That sounds totally great of course. What I'm concerned about is when people think they need to get all long-winded and and jargon-y to avoid sounding "blunt". Per the example in the ancestor comment which tipped this all off (slotting your values in):
"Hey - it seems the XYZ deployment is causing some weird error prints. I think you might have the context on this - can you drive a solution?"
Even if your teammates don't need this, writing this way is a useful skill when dealing with vendors or other 3rd parties whose culture you don't know, and you don't want to give them an excuse to prioritise someone else's ticket
It starts well, with "X is causing Y", and reminds me of a framework we had at one of my previous jobs - behaviour -> impact -> outcomes (or options?). It's a model to provide developmental feedback, but can be useful to frame other situations. In this case:
"System X is currently way behind our target uptime. As you know, this was caused by the introduction of feature X which your team worked on recently. We need to get back on track and meet our SLOs before it starts impacting revenue."

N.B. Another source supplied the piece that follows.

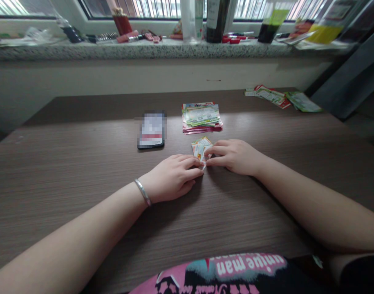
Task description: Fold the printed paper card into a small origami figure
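On the tabletop in front of me lies a small folded printed paper [199, 151], white, green and orange, with a second printed piece showing at its far edge. My left hand [177, 175], a silver bracelet on its wrist, has its fingertips closed on the paper's near left edge. From the right, my right hand [232, 156] grips the same paper, its bent fingers on the right side. My fingers cover part of the paper, and both thumbs are mostly hidden. Just beyond is a stack of printed packets [202, 117], green on top and red beneath.
A phone [151, 130] with a blurred screen lies left of the stack. More printed packets [272, 97] are scattered at the table's far right corner. Behind, a granite windowsill [162, 50] carries bottles, including a dark bottle [216, 22], pens and small items.
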The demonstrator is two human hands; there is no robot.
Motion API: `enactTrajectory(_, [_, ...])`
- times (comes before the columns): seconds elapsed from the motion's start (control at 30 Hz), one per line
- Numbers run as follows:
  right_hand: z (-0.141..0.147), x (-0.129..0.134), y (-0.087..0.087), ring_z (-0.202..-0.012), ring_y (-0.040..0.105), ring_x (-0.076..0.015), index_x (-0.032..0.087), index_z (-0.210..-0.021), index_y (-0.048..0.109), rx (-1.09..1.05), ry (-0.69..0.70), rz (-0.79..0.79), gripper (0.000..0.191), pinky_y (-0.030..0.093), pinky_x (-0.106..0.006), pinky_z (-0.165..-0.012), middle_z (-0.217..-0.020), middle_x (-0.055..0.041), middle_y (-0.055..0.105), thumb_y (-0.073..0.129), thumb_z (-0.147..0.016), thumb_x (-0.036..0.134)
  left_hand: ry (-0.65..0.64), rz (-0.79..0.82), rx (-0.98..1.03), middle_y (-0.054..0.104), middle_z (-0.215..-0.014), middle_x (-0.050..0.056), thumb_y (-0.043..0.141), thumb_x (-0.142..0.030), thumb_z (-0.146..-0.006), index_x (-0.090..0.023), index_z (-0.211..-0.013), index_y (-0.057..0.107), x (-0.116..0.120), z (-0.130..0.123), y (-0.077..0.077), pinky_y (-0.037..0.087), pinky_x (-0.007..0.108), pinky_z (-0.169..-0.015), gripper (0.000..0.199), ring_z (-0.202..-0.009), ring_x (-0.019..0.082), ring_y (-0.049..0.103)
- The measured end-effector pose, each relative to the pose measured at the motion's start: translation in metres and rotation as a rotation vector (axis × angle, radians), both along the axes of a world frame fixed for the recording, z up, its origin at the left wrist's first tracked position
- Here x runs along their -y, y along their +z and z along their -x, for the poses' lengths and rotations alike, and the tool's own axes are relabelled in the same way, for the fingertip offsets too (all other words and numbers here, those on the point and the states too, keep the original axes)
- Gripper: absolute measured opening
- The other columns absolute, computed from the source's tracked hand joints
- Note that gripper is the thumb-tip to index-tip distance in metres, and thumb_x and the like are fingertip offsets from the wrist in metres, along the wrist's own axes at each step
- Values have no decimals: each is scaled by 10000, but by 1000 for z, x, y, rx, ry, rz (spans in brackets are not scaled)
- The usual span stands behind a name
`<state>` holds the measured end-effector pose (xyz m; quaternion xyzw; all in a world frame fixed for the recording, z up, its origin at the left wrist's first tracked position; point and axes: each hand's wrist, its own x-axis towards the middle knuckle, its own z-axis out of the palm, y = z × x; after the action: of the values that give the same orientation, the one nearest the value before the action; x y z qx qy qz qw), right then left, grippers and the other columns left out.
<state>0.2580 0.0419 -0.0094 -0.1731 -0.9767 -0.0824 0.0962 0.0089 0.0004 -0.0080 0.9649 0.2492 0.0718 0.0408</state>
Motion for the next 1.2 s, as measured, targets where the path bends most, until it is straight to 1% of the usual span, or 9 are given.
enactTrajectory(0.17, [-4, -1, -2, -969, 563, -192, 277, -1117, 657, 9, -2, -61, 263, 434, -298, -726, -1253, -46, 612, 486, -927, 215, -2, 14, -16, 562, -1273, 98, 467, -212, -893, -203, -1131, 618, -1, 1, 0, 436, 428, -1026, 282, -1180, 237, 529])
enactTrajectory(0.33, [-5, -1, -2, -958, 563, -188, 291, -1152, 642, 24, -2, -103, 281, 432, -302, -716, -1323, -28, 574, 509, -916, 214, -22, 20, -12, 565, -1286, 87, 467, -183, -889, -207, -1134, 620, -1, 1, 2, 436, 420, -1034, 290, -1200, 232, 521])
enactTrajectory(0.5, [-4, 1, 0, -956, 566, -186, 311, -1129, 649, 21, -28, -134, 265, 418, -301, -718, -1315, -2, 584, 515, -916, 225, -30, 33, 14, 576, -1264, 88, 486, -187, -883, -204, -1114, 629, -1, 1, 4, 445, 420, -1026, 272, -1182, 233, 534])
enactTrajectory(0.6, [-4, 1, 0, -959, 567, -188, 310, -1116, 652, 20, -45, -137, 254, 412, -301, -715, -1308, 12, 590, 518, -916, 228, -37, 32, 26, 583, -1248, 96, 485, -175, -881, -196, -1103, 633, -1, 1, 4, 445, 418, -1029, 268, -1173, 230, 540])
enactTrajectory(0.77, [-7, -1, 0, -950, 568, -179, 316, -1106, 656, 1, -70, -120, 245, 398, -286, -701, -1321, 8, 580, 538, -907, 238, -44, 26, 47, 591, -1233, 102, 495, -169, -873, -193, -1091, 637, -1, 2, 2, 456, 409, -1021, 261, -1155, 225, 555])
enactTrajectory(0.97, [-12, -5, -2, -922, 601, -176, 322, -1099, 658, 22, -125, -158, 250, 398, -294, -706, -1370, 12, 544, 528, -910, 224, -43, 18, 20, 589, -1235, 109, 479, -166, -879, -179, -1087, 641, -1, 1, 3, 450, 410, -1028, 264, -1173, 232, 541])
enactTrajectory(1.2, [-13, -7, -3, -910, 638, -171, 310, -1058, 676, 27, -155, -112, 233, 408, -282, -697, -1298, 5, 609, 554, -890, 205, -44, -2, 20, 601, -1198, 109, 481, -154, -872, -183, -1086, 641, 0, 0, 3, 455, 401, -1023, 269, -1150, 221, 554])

Tells them everything they need to know. You shared the necessary info and actions to be taken are obvious, but adding a "we need you to focus on this and take the lead on fixing it" will not sound aggressive.
The approach you mentioned is very cloudy in comparison, "driving" something is not a clear outcome, "you have context" is soft blaming. It's just a very polished "it's your fault, fix your shit", and it would sound exactly like that to me. It's precisely the kind of beating around the bush that people scoff at. The message itself can be a lot better.
I think your pattern looks very effective. I never considered that the side effect of #1 is to create a psychologically safe environment.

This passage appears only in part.